* **What to work on**: Each line below should be retyped exactly, with no pictures.
[Recorded information Boundary: Start]
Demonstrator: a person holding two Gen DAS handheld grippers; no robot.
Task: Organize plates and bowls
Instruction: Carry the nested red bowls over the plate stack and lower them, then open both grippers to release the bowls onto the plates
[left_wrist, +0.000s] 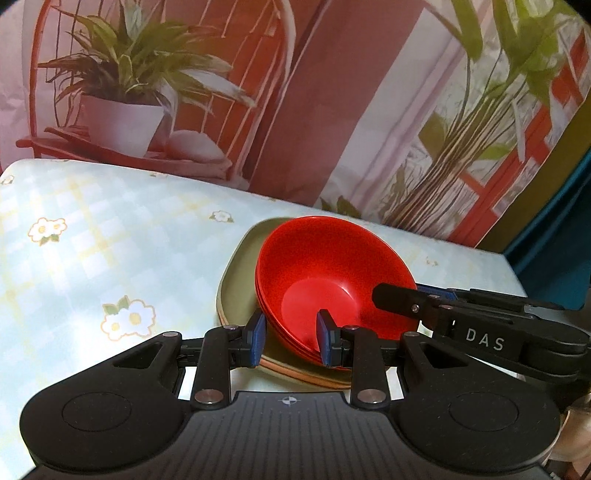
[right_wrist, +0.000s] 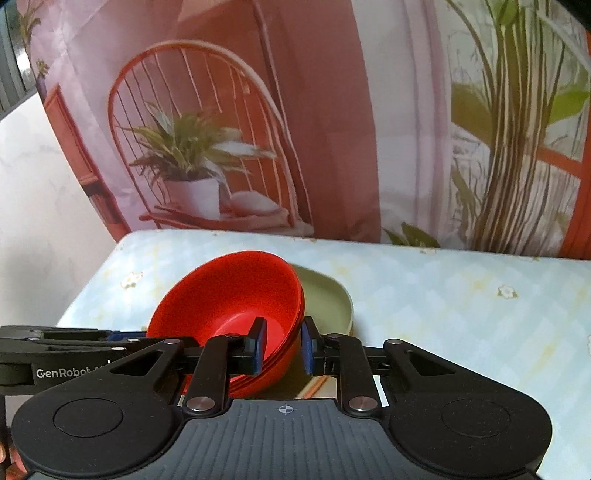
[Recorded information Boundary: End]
* **Response area**:
Demonstrator: a person holding two Gen DAS handheld grippers; no robot.
Task: Organize plates and bowls
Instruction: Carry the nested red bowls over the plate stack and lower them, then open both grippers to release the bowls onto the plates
[left_wrist, +0.000s] 
[right_wrist, +0.000s] 

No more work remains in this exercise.